Task requirements: Would you filter these records and copy every line that has the word "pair"?

*** Opening of Records for this exercise ***

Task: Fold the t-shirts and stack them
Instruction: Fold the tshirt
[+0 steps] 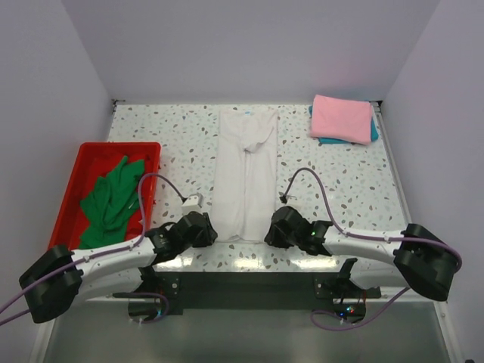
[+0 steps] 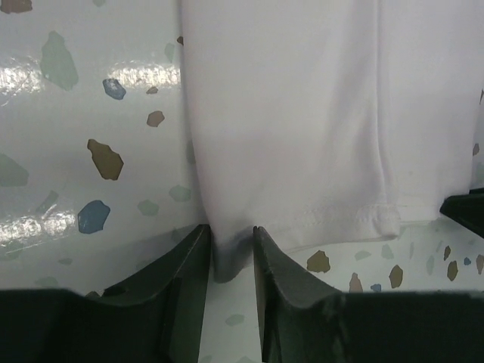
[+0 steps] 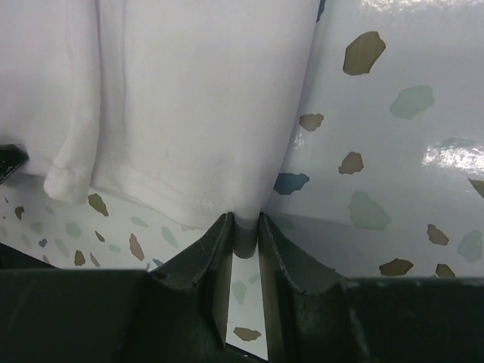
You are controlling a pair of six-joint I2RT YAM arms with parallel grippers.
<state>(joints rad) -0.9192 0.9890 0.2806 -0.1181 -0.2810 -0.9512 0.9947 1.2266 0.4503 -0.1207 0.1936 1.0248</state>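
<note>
A white t-shirt (image 1: 246, 174) lies folded into a long narrow strip down the middle of the table, its hem toward me. My left gripper (image 1: 212, 231) is at the hem's left corner. In the left wrist view the jaws (image 2: 231, 231) stand open with that corner of the white t-shirt (image 2: 302, 113) lying between them. My right gripper (image 1: 271, 231) is at the hem's right corner. In the right wrist view it (image 3: 243, 221) is shut on that corner of the white t-shirt (image 3: 189, 98). A pink t-shirt (image 1: 342, 117) lies folded on a teal one (image 1: 373, 131) at the back right. A green t-shirt (image 1: 113, 198) lies crumpled in the tray.
A red plastic tray (image 1: 85, 160) stands at the left edge of the speckled table (image 1: 340, 181). A small white block on a cable (image 1: 193, 201) lies between the tray and the white shirt. Walls close the table in at the back and both sides.
</note>
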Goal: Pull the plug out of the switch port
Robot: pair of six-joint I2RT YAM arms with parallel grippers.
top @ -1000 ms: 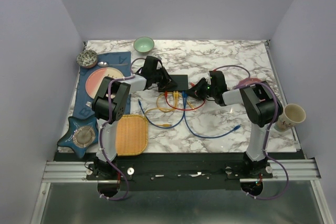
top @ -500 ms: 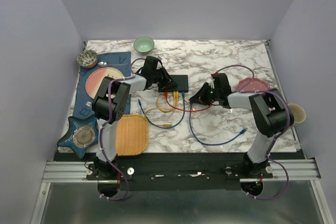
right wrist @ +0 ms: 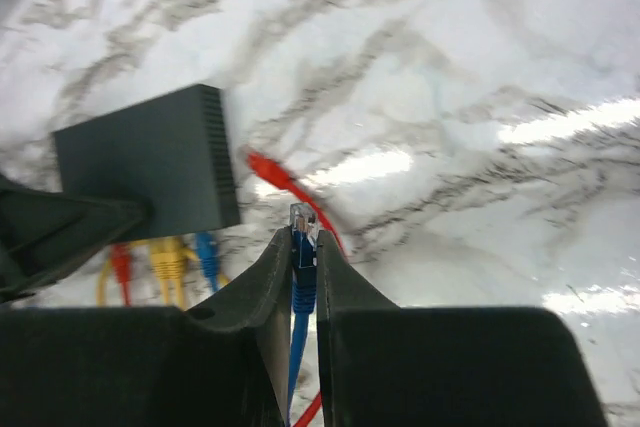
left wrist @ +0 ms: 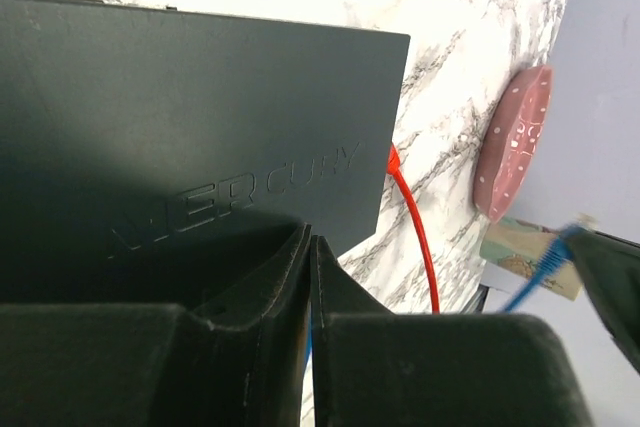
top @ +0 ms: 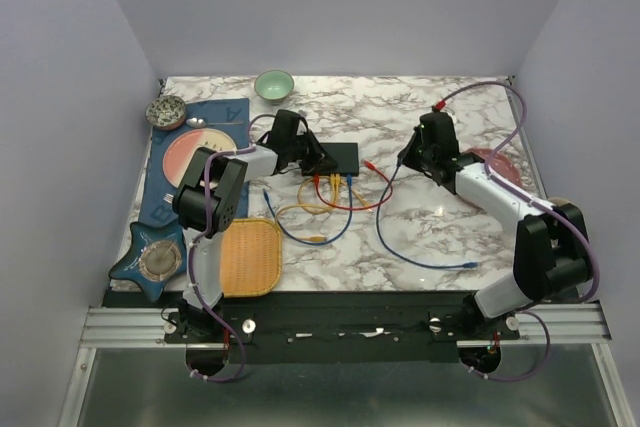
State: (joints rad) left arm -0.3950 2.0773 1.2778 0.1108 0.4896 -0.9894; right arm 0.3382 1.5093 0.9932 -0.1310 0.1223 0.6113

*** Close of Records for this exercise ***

Exercise result:
You are controlling a pair of six-joint I2RT YAM arms with parallel grippers.
Robot: pair of six-joint I2RT YAM arms with parallel grippers.

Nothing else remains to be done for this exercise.